Ancien élève du collège Royal de Curepipe, Richard d’Avrincourt est détenteur d’une maîtrise en informatique de l’université de Hertfordshire, en Angleterre. Middleware Architect d’IBM pour la région Asie-Pacifique, il jette un regard critique sur le secteur des TIC à Maurice. Il dit souhaiter que les «smart cities» fassent une utilisation maximale du potentiel que représente ce secteur.
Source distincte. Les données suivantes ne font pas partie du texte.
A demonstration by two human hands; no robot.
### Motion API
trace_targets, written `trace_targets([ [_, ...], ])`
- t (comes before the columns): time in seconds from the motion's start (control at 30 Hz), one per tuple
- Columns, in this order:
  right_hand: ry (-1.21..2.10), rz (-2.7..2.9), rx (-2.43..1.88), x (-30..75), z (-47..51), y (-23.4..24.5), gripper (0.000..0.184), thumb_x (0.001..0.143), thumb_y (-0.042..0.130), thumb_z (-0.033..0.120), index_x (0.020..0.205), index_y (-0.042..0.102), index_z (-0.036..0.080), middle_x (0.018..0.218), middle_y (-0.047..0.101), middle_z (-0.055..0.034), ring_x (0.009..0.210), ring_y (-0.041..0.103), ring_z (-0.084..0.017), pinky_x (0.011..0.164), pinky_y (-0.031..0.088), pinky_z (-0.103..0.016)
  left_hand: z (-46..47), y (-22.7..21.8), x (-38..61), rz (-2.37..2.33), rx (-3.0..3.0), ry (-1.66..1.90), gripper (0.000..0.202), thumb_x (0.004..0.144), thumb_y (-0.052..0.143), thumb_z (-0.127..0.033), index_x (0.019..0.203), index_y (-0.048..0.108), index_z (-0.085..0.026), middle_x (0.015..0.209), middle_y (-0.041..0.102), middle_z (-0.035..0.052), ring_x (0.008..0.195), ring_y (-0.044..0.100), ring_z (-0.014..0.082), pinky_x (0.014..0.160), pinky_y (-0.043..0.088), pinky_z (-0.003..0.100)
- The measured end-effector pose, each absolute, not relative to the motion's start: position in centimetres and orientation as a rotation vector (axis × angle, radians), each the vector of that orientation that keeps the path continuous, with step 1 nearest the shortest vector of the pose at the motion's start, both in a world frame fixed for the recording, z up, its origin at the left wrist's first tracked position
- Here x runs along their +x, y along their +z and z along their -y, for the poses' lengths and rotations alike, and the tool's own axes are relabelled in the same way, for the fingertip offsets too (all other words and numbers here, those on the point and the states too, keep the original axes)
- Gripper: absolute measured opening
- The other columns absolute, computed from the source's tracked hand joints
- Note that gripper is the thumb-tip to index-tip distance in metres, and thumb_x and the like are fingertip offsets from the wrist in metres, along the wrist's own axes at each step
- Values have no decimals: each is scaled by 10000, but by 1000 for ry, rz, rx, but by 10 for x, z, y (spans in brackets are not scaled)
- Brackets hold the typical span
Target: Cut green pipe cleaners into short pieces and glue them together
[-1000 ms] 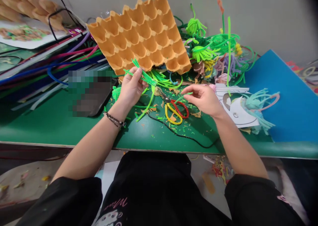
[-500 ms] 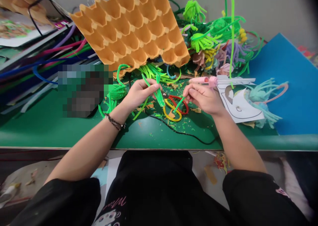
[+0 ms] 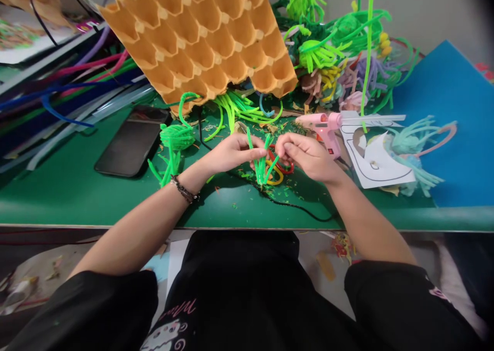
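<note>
My left hand (image 3: 237, 151) is closed, pinching a small bundle of bright green pipe cleaners (image 3: 260, 168) whose ends spread above and below the fingers. At its right, the fingers of my right hand (image 3: 304, 155) press together on the end of one green pipe cleaner (image 3: 272, 167), which slants down toward the foot of the bundle. Just behind and beneath both hands, scissors with red and yellow handles (image 3: 277, 178) lie on the green table, partly covered. A pink hot glue gun (image 3: 326, 127) rests right behind my right hand.
An orange egg tray (image 3: 208, 37) leans at the back. Left are a dark phone (image 3: 131, 140) and a green pipe-cleaner tassel (image 3: 175, 137). A white paper template (image 3: 376, 160) lies by a blue board (image 3: 436, 129). A black cord (image 3: 293, 208) crosses the table among scraps.
My right hand has moved left, closer to my left hand, bringing its pipe cleaner against the bundle. The bundle is now more upright. The whole view has shifted slightly.
</note>
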State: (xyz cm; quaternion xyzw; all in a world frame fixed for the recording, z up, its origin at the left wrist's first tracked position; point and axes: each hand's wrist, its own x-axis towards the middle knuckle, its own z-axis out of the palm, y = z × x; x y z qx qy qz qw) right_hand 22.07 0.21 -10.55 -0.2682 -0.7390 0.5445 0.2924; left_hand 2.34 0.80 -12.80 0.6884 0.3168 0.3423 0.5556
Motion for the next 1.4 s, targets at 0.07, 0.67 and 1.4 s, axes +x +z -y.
trace_targets([
  [0.07, 1431, 2010, -714, 220, -2, -105, 225, 925, 383, 308, 782, 483, 165, 704, 447, 21, 595, 400, -68, 561, 352, -204, -7, -127, 24, -731, 1627, 800, 351, 691, 638, -498, 633, 594, -154, 533, 508, -35, 440, 462, 47, 416, 404, 160],
  [0.67, 1166, 2184, -653, 218, -3, -106, 184, 907, 396, 194, 813, 551, 162, 802, 594, -18, 707, 518, -99, 701, 431, -260, -5, -126, 23, -659, 1558, 681, 445, 693, 602, -572, 647, 566, -131, 530, 467, -46, 429, 420, 21, 402, 357, 136],
  [1.4, 851, 2039, -695, 212, -1, -127, 260, 854, 525, 222, 1092, 422, 236, 795, 528, 14, 696, 556, -114, 628, 523, -280, -2, -128, 31, -718, 1388, 723, 361, 624, 731, -395, 760, 512, -143, 655, 510, -45, 530, 483, 21, 453, 445, 114],
])
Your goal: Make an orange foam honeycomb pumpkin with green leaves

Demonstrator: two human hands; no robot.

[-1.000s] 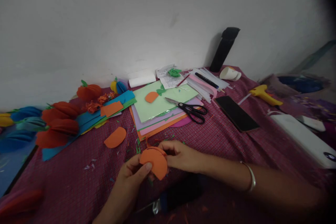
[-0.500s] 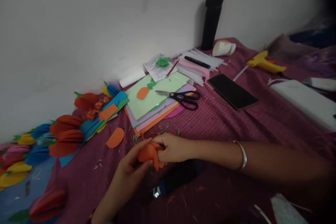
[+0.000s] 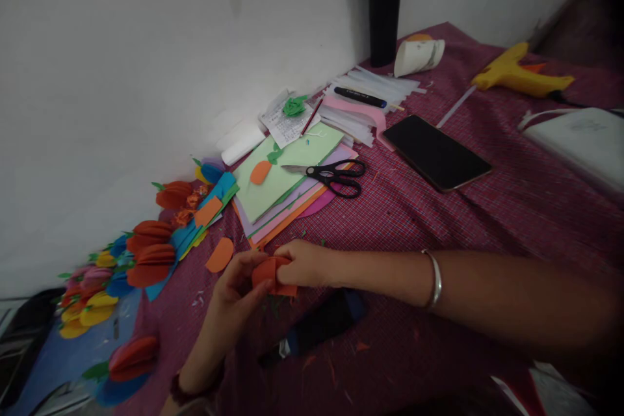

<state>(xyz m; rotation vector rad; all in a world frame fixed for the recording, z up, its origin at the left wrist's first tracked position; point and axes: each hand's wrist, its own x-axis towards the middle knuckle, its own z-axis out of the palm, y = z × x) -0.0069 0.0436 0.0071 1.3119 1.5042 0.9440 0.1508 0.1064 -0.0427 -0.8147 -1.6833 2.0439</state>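
Observation:
Both hands meet over a piece of folded orange paper [image 3: 266,273] low in the middle of the view. My left hand [image 3: 234,289] grips it from the left, thumb in front. From the right, my right hand [image 3: 305,264] closes its fingers on the same paper, and its fingertips are partly hidden. A loose orange paper cutout [image 3: 220,255] lies just beyond my left hand. Below the hands rests a dark flat object [image 3: 324,322] with a shiny tip. Black-handled scissors [image 3: 334,175] lie across a stack of coloured paper sheets [image 3: 273,198].
Layered paper fruits [image 3: 151,265] crowd the left side. At the right are a dark phone [image 3: 436,153], a yellow glue gun [image 3: 521,75] and a white box-like object [image 3: 582,143]. A tall black bottle [image 3: 383,13] and a white paper cup [image 3: 419,56] stand at the back.
The camera view has shifted and tilted, showing more at the left. The orange paper has turned in my hands, its loose flaps now lying flatter; both hands still hold it.

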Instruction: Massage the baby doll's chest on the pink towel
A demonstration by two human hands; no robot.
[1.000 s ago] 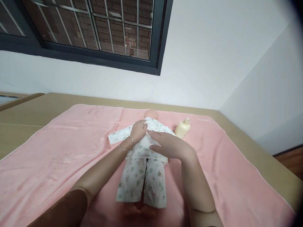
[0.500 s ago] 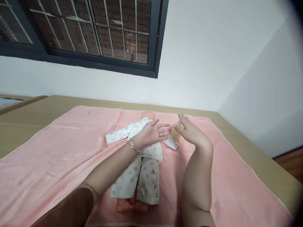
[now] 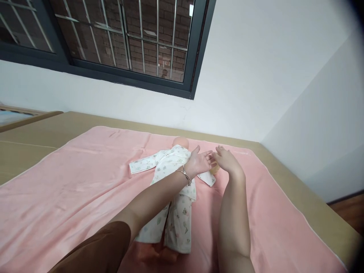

Vous êtes ingénieur architecte en logiciel médiateur pour la région Asie-Pacifique pour le compte d’IBM, une référence en matière d’informatique. Quelle est votre évaluation du secteur de la technologie de l’information et de la communication (TIC) à Maurice ?

Dans certains cas, il paraît que Maurice est sur le même pied d’égalité que certaines économies avancées. Je prends pour preuve, entre autres facteurs, la prolifération de smartphones et des tablettes qui sont disponibles et largement utilisés à Maurice. Les utilise-t-on uniquement pour des échanges de messages et de données sur le réseau social Facebook, pour visionner des vidéos sur YouTube ou bien sont-ils plutôt utilisés pour accroître le niveau de productivité des utilisateurs ? C’est la question que l’on devrait se poser.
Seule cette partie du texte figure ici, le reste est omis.